Still another difficulty with the previously proposed system is that it fails to take into account the difference in sensitivity of existing photodetectors at different levels of ambient light, which are bound to occur even where supplemental light is employed, making it difficult or next to impossible to determine a fixed signal threshold, at which point a signal should trigger an alarm.
A further difficulty with the previously proposed system is that it provides for a signal output only during the period that an increased light (from a detected stripe) is sensed, and this may be for only milliseconds, a period which is too short for assurance that the signal will be observed by the driver.
A still further difficulty is that it appears that the previously proposed system would suffer from both temperature and general electrical instability.

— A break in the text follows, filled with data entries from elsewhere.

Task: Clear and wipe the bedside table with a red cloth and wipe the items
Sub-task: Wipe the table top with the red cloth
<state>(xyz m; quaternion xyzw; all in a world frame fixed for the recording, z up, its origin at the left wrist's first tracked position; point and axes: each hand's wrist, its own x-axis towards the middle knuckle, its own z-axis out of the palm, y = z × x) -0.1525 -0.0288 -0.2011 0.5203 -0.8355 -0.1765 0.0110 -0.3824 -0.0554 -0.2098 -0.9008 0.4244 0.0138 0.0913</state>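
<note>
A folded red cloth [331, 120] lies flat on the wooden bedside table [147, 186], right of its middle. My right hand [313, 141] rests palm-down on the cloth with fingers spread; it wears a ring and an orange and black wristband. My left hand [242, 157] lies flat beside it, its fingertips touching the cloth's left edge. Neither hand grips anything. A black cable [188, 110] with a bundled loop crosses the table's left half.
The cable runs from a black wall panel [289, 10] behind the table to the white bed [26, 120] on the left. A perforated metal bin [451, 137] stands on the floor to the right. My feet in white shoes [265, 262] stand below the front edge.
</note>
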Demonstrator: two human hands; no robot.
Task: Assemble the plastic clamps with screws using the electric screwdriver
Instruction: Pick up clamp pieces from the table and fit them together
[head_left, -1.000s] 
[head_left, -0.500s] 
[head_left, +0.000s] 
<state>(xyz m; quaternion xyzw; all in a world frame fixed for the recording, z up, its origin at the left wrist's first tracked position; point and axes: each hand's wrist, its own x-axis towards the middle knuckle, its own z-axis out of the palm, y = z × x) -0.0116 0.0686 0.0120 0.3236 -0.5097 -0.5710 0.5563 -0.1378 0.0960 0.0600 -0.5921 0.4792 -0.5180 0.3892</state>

In accordance with the invention, a photoelectrical sensor would be positioned on at least one side of a motor vehicle and oriented and baffled to observe reflected light from a roadway. The photoelectric sensor or sensors (typically there would be one on each side of the vehicle) would be connected in an electrical bridge circuit wherein there is also included an impedance element which is controlled by an integrated output of the bridge circuit to thereby maintain a balance of the bridge for ambient light conditions. Further, the threshold of response of the system is varied as a function of current through the photosensors, providing a lower threshold for low ambient light-low current conditions where the sensitivity of the photosensors is typically lowest, and providing a higher threshold at higher ambient light-high current conditions where the photosensors are at their greatest sensitivity.
It is the object of this invention to solve the foregoing and other problems and to provide a truly reliable and effective highway line detection system.
FIG. 1 is a pictorial view of an automobile illustrating the positioning of photosensors and pavement illuminating lights.
FIG. 2 is an electrical schematic diagram of the system of this invention.
FIG. 3 is a pictorial view of a photosensor-light assembly adapted to mount on a front wheel well of an automobile.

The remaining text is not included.